Outras autoridades moçambicanas estão também empenhadas em promover a visão de que a normalidade foi retomada em Cabo Delgado. Vários relatórios divulgados durante a última semana destacaram os planos de reconstrução do governo para Mocímboa da Praia, o lançamento de formação de jovens para dinamizar o emprego e a reabertura de unidades de saúde na área. Apesar das aparências, há sinais claros de que o governo ainda está preocupado com a presença e dispersão de insurgentes. Na semana passada, o Ministro da Defesa, Cristóvão Chume esteve presente na inauguração do barco de inspeção Meponda no Lago Niassa, segundo o jornal Notícias. O barco, que estava inactivo há 10 anos, foi restaurado e armado para ser usado para aumentar a vigilância nas áreas próximas à fronteira com o Malawi e evitar que as atividades insurgentes se espalhassem pela província do Niassa, disse Chume. Combatentes da República Democrática do Congo estão associados à insurgência desde o início. Tem havido especulações na Tanzânia de que sua rota mudou para o oeste, via Malawi, em resposta às operações de segurança na Tanzânia.

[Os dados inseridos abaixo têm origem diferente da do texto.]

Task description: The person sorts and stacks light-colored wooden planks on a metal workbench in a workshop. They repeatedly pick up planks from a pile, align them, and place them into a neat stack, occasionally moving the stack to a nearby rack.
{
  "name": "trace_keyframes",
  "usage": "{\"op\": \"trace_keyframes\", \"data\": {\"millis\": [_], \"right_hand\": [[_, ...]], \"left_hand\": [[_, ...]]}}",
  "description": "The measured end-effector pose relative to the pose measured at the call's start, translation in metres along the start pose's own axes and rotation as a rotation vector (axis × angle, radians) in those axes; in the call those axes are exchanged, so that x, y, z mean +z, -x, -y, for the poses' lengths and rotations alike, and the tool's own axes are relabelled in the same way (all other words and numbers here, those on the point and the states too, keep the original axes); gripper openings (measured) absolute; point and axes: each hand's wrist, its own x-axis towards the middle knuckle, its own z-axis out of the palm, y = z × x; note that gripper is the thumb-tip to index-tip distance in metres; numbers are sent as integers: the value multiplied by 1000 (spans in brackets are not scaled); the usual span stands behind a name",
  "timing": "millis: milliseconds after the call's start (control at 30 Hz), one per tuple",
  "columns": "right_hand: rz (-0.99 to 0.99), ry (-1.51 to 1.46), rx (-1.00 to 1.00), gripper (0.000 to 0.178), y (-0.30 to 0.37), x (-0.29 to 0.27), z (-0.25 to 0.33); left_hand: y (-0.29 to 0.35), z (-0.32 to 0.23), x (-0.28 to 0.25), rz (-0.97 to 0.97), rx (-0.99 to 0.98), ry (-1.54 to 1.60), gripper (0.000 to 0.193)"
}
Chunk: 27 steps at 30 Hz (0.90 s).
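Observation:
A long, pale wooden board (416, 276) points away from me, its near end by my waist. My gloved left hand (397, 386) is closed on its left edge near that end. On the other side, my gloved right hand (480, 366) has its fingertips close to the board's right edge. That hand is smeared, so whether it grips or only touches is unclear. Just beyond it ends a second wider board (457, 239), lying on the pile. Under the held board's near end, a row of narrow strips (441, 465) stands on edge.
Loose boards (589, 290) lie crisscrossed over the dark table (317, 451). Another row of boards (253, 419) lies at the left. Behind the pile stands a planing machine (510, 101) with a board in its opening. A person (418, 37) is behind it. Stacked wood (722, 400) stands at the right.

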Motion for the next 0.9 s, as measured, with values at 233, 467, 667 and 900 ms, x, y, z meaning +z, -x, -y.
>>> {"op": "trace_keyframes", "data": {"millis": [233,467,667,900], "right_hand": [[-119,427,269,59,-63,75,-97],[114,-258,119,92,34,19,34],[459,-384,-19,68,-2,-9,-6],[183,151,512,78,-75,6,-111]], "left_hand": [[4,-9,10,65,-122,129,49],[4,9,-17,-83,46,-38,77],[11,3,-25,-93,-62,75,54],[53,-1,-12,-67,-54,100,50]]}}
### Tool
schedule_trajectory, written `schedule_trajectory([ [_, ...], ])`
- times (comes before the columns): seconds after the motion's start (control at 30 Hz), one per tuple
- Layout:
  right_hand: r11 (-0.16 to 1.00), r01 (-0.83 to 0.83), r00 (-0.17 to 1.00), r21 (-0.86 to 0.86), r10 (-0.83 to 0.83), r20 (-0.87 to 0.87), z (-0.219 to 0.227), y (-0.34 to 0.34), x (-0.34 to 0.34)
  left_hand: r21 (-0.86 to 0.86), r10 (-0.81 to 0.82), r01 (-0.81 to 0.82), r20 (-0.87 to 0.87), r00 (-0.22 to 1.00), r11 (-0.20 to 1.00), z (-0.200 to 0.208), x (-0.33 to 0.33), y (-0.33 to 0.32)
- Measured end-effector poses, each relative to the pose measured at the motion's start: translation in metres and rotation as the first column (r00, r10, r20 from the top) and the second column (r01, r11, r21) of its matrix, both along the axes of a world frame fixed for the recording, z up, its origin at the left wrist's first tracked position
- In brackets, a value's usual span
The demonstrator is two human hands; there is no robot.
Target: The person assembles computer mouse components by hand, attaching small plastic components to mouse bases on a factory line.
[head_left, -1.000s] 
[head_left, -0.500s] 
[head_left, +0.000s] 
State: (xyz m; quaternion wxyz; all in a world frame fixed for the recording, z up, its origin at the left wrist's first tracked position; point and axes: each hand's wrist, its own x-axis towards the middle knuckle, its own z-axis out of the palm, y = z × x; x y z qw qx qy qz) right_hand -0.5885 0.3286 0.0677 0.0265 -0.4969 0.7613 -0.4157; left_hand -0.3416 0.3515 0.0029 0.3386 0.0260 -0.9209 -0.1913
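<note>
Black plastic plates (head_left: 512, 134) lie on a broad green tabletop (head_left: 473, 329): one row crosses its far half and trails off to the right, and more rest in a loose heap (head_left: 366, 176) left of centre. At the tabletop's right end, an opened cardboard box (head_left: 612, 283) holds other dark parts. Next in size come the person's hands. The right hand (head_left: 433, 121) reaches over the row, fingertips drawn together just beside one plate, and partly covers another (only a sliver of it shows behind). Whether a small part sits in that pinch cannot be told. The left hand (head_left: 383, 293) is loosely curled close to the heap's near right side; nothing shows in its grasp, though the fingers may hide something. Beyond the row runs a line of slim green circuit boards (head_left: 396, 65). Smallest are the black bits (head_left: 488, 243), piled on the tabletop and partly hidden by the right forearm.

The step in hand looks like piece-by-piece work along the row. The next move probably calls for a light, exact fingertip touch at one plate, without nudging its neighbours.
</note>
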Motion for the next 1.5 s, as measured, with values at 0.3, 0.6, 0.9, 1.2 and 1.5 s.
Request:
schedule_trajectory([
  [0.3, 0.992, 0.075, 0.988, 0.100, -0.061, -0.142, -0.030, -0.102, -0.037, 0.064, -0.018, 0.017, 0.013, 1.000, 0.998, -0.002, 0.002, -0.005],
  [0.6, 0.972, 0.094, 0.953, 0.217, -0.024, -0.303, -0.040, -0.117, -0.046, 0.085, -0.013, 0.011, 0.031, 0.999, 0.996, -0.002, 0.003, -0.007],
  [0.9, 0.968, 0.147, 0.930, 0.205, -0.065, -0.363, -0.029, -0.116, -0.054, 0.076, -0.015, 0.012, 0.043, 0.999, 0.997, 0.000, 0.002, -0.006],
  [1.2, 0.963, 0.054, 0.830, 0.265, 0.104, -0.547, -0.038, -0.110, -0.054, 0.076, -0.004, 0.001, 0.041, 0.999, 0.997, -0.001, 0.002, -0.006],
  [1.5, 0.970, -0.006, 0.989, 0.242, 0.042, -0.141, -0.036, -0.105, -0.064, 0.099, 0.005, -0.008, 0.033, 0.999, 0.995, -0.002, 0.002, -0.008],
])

Também na semana passada, Cristóvão Chume reuniu-se com o seu homólogo tanzaniano, Stergomena Lawrence Tax, na sexta-feira durante uma visita de quatro dias da delegação da Tanzânia. Na ocasião, Chume negou rumores anteriores de que a Tanzânia havia se recusado a participar da luta contra a insurgência, alegando que os dois países são amigos e têm laços históricos. A ministra da Defesa da Tanzânia refutou as alegações de que os líderes dos grupos insurgentes são da Tanzânia, dizendo que eles "não têm nacionalidade" e "não respeitam fronteiras. A Ministra Tax passou um tempo em Pemba reunindo-se com os líderes da Missão da Comunidade de Desenvolvimento da África Austral (SADC) em Moçambique (SAMIM), bem como oficiais e tropas da Tanzânia que trabalham no distrito de Nangade. Tax está familiarizada com as questões, tendo servido como secretário executivo da SADC de 2013 a Agosto do ano passado.
A organização da sociedade civil Centro para o Desenvolvimento e Democracia (CDD) criticou a mudança do governo na sua Estratégia de Resiliência e Desenvolvimento Integrado do Norte (ERDIN) – agora apresentada como um programa de desenvolvimento em vez de uma estratégia, o PREDIN. O CDD nota que, PREDIN (uma versão não oficial pode ser encontrado aqui) apenas reconhece o papel da pobreza generalizada, da exclusão política e socioeconômica e da desigualdade como “percepções entre os jovens” no norte do país, em vez de adotar uma abordagem mais assertiva, como foi apresentado na primeira versão. CDD observa ainda que o governo moçambicano demorou mais de seis meses a aprovar o PREDIN, e que, desde a sua primeira versão até à versão aprovada em Junho, o programa desloca o enquadramento das causas socioeconómicas internas para causas externas, nomeadamente ligações ao extremismo na África Oriental e outros tipos de crime organizado transnacional.